THE PROBLEM ::
In the reply, include exactly the lines of the entries below from the first to the line with "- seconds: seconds", that line included.

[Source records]
====
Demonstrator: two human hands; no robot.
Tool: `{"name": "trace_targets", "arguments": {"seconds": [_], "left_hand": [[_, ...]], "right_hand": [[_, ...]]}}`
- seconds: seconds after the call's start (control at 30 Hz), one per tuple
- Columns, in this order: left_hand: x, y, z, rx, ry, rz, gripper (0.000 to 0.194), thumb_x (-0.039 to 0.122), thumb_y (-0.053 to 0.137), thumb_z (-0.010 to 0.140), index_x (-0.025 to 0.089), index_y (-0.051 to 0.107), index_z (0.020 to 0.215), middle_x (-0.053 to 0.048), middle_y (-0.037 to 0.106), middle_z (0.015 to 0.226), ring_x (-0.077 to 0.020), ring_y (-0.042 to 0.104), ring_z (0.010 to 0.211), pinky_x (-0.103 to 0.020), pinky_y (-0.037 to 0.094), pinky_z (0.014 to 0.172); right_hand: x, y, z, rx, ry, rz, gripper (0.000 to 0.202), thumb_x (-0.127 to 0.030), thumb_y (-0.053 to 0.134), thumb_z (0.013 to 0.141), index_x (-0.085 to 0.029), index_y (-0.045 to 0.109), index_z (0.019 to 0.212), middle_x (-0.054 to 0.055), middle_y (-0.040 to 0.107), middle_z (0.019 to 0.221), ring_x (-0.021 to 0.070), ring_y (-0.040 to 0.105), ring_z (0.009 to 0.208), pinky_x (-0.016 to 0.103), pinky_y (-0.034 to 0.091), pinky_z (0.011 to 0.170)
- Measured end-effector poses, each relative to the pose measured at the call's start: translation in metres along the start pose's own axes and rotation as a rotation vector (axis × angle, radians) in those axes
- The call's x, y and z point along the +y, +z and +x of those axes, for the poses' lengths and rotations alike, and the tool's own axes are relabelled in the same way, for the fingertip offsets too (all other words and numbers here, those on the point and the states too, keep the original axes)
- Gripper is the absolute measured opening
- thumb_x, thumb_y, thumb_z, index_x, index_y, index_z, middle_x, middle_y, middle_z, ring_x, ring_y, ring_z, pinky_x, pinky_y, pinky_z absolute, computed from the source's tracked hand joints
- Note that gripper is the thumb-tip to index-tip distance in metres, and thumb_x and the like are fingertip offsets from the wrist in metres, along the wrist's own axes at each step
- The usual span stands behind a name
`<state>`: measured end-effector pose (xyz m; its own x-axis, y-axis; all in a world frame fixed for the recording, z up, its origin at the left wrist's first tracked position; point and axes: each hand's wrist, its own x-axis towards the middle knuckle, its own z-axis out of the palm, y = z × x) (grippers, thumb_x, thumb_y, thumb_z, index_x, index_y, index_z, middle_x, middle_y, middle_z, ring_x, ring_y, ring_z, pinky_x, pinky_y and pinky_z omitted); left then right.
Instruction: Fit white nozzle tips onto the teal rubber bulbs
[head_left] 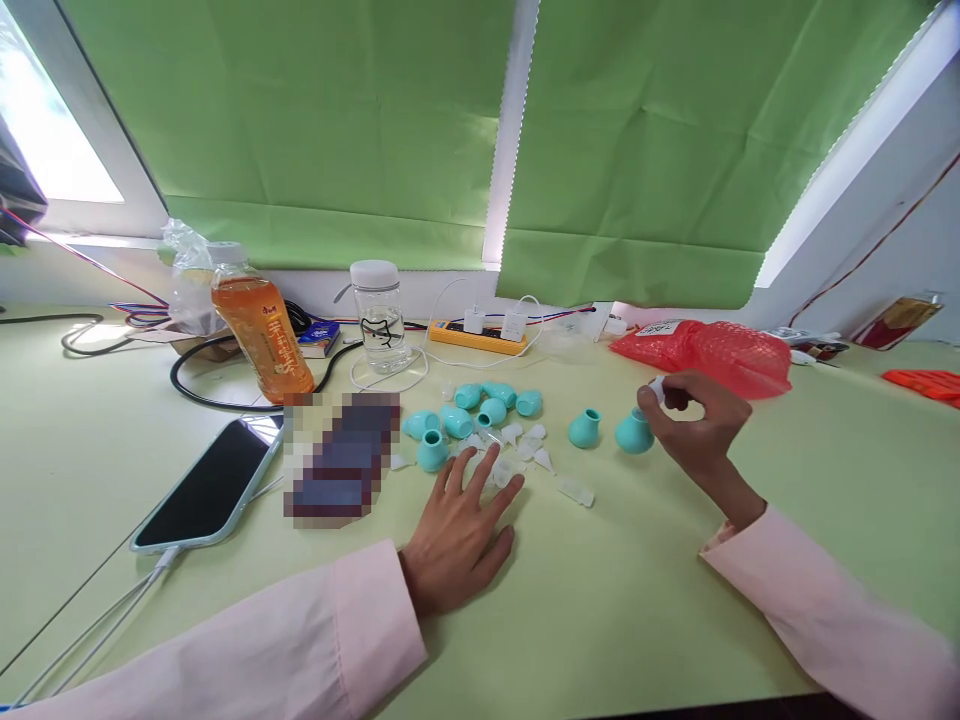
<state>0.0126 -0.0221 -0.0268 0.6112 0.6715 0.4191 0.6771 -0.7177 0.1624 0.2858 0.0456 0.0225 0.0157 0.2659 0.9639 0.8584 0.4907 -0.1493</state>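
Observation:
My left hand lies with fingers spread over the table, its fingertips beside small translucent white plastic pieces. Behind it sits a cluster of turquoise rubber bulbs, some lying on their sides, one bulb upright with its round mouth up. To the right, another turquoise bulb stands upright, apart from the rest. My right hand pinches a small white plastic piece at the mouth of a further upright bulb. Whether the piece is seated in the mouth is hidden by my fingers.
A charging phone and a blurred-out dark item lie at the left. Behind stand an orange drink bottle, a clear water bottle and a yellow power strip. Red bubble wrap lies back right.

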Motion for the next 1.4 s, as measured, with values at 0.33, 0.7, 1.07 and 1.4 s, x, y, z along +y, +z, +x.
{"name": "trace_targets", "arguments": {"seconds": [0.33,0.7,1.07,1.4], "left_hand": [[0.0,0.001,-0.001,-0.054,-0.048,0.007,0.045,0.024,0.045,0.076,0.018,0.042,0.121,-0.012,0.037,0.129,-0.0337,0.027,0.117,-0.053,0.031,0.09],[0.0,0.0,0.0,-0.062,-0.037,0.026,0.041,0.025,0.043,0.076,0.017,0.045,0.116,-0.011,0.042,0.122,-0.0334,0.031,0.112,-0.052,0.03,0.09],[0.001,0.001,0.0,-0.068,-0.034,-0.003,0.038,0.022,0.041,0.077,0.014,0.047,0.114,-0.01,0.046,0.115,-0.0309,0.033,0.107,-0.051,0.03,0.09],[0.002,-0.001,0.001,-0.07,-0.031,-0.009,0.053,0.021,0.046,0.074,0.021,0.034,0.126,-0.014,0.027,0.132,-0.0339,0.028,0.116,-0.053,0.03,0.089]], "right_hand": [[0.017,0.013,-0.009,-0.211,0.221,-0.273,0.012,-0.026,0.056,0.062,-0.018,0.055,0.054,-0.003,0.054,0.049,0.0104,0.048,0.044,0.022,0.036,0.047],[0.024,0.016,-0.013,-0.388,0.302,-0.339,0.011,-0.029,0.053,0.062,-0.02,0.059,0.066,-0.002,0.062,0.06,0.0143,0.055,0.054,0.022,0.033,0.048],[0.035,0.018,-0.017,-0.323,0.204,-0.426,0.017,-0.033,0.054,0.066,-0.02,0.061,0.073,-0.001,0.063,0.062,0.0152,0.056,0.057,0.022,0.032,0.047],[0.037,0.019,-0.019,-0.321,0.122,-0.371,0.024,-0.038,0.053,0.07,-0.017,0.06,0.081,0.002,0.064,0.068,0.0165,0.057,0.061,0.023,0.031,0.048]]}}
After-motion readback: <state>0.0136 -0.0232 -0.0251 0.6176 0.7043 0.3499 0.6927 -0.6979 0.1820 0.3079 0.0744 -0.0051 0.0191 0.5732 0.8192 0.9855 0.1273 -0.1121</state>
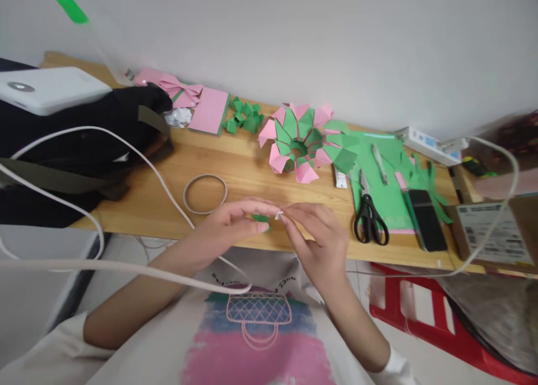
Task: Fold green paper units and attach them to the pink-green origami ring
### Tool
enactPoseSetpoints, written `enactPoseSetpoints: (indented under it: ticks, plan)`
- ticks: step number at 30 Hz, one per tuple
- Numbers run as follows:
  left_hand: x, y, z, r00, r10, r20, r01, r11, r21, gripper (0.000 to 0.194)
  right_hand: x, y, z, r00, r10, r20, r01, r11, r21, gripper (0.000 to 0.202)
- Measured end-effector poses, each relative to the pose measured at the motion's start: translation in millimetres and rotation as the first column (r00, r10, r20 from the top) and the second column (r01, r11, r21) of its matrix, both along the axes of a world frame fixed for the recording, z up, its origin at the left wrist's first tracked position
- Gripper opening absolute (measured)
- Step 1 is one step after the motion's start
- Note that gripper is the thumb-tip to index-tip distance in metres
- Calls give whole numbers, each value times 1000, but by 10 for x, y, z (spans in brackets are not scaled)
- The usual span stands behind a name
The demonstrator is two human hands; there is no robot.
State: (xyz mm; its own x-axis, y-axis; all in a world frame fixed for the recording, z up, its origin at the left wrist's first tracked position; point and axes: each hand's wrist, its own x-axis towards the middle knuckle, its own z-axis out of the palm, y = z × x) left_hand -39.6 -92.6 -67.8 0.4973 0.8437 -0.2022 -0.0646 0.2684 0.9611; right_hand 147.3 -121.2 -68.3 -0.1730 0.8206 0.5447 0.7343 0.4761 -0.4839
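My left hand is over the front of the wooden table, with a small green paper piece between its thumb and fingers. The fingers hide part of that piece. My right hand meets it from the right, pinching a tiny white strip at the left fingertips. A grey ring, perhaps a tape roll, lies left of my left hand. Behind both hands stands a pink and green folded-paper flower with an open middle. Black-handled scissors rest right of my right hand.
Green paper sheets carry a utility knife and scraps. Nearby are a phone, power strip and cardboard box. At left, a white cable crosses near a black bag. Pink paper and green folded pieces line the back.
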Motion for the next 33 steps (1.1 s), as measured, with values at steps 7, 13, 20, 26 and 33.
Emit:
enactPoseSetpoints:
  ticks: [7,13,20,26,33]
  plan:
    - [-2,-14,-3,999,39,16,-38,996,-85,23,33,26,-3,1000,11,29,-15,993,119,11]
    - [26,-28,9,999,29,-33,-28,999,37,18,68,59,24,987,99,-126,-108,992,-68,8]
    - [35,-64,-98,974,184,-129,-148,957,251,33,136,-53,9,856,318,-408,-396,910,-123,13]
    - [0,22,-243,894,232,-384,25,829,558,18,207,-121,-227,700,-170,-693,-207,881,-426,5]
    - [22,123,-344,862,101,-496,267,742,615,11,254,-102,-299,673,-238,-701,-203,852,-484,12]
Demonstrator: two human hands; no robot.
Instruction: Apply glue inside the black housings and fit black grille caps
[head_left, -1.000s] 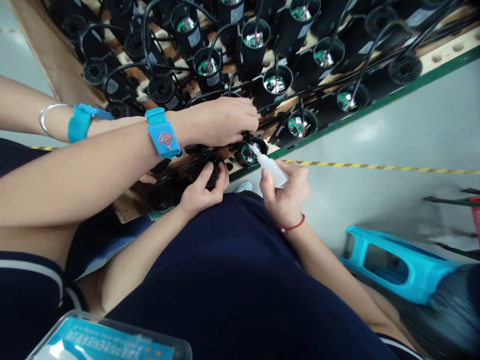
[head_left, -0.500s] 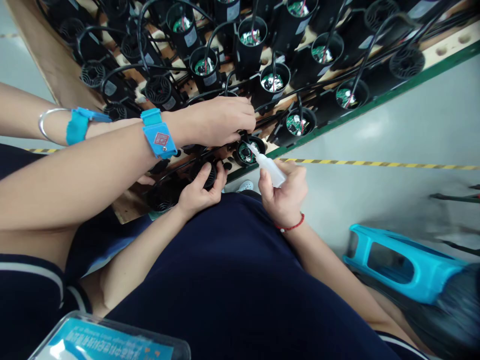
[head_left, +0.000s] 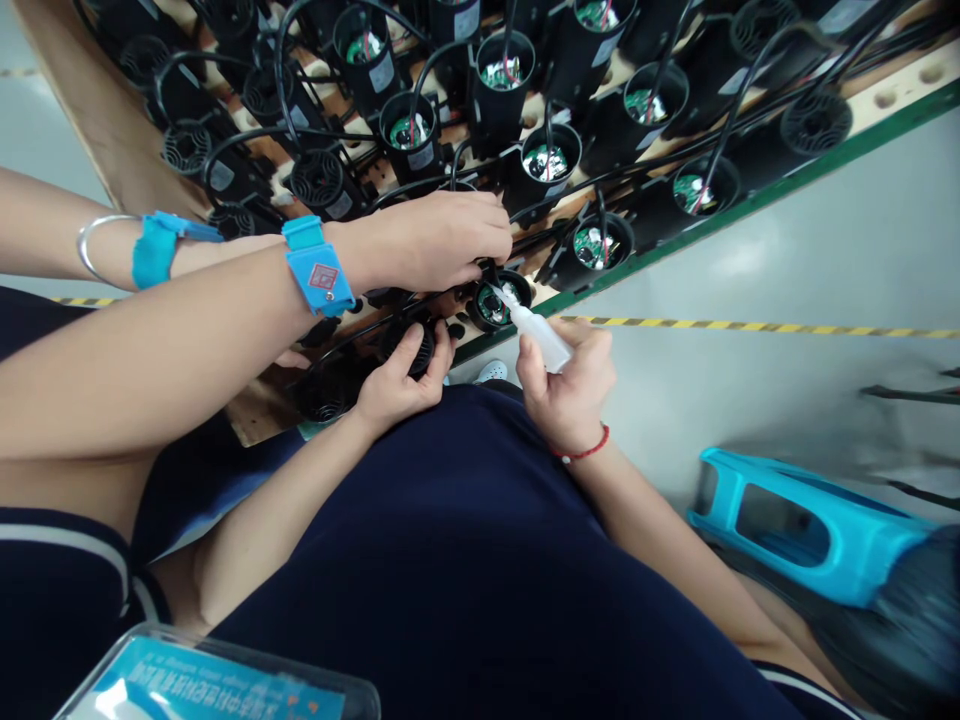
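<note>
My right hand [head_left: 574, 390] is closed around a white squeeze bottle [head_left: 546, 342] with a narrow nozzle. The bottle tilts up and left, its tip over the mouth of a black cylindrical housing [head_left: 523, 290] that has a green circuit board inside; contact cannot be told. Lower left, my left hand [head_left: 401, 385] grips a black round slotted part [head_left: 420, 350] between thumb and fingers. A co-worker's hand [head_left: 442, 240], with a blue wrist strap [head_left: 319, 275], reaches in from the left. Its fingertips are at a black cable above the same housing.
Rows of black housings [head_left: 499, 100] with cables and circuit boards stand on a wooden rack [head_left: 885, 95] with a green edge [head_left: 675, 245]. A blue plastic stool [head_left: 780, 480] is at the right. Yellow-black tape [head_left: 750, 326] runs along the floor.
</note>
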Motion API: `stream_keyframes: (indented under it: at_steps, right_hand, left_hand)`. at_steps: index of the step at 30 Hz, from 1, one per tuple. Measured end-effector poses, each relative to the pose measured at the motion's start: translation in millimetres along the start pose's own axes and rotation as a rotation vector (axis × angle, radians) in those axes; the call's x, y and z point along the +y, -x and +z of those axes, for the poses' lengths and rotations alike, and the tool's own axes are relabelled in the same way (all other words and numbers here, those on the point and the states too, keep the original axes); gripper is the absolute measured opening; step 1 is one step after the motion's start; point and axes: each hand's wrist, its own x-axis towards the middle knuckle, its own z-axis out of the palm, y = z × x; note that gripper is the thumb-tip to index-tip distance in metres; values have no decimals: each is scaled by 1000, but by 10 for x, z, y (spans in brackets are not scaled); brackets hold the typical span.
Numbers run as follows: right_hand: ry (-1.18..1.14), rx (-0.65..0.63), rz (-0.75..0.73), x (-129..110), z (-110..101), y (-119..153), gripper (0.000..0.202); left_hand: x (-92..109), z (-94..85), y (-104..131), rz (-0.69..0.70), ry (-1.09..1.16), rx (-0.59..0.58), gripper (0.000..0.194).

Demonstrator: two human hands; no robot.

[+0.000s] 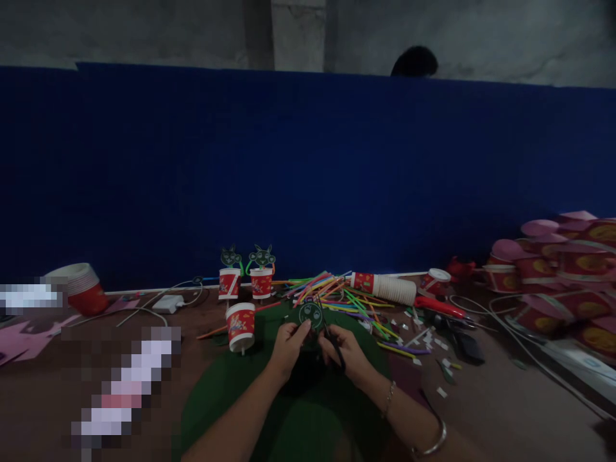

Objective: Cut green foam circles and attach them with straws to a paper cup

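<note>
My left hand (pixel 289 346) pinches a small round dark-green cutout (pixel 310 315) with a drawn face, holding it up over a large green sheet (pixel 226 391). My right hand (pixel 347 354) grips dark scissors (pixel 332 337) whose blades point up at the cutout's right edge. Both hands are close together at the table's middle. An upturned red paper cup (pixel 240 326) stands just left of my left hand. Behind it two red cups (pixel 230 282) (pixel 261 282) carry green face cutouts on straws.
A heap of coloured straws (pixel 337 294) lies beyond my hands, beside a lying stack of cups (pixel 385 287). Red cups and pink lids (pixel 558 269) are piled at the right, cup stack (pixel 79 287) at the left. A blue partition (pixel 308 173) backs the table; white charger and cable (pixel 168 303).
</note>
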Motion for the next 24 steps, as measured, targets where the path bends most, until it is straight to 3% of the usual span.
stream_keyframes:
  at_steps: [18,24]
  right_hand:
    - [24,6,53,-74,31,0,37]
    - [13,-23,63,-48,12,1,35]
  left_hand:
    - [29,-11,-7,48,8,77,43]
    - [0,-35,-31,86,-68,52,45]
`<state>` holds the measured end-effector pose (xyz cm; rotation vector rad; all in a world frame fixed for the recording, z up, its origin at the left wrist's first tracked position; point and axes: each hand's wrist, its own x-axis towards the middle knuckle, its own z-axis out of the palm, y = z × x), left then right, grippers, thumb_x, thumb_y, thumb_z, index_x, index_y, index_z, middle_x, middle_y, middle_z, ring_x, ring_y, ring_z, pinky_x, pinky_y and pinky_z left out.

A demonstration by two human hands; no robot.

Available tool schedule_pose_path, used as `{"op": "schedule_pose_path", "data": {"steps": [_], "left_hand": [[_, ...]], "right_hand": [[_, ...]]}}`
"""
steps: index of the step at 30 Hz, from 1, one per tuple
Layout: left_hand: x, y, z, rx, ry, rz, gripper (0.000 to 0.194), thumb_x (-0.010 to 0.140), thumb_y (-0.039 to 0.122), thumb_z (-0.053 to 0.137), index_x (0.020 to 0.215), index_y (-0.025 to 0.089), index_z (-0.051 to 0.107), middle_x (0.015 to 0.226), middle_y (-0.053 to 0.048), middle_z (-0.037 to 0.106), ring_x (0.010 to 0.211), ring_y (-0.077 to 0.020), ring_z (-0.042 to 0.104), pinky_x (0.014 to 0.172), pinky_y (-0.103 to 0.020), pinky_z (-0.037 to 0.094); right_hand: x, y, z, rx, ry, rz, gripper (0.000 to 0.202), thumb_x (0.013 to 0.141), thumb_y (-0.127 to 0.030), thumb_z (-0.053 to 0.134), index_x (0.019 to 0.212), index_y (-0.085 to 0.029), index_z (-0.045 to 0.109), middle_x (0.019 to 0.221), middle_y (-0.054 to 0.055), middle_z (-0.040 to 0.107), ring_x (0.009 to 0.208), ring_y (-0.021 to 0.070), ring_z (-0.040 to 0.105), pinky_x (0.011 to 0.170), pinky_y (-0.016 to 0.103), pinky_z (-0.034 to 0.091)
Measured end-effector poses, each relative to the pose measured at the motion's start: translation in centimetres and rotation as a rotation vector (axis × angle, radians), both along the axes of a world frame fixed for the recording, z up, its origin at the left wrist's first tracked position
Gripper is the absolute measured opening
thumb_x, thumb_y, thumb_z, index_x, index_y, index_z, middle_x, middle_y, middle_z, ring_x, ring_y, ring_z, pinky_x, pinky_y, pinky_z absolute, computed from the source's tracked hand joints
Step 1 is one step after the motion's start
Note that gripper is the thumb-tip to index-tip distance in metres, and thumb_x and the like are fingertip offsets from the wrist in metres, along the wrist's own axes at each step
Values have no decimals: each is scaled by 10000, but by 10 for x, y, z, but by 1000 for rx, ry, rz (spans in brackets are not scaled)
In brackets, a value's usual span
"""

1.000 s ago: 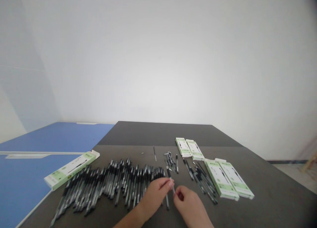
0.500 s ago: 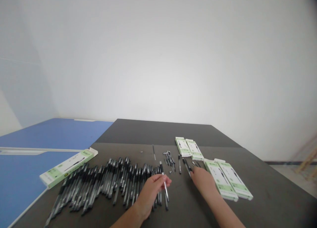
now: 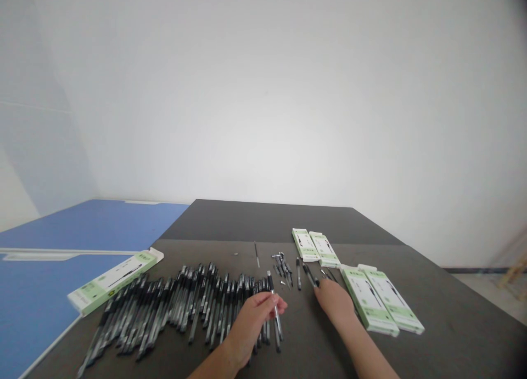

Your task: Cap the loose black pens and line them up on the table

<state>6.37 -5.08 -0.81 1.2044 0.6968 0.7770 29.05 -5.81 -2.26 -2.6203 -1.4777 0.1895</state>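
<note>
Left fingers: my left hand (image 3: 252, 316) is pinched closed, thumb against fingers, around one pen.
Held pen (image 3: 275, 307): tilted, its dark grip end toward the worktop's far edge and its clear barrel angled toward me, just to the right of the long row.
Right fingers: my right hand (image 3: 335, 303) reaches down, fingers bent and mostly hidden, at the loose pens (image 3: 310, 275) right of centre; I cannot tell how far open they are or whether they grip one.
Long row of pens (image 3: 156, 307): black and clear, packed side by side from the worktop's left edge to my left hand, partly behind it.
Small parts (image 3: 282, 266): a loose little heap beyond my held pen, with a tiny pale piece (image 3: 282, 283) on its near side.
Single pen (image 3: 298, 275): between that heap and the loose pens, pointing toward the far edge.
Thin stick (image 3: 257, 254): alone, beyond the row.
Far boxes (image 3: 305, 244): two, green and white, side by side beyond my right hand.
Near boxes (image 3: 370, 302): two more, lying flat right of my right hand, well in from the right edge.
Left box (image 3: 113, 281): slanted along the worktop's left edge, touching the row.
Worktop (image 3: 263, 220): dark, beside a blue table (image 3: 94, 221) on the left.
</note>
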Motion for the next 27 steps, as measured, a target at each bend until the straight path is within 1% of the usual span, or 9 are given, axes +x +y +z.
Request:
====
WRITTEN SOLUTION ::
Demonstrator: two human hands; no robot.
Tool: `{"name": "trace_targets", "arguments": {"seconds": [_], "left_hand": [[_, ...]], "right_hand": [[_, ...]]}}`
- seconds: seconds after the call's start (control at 30 Hz), one per tuple

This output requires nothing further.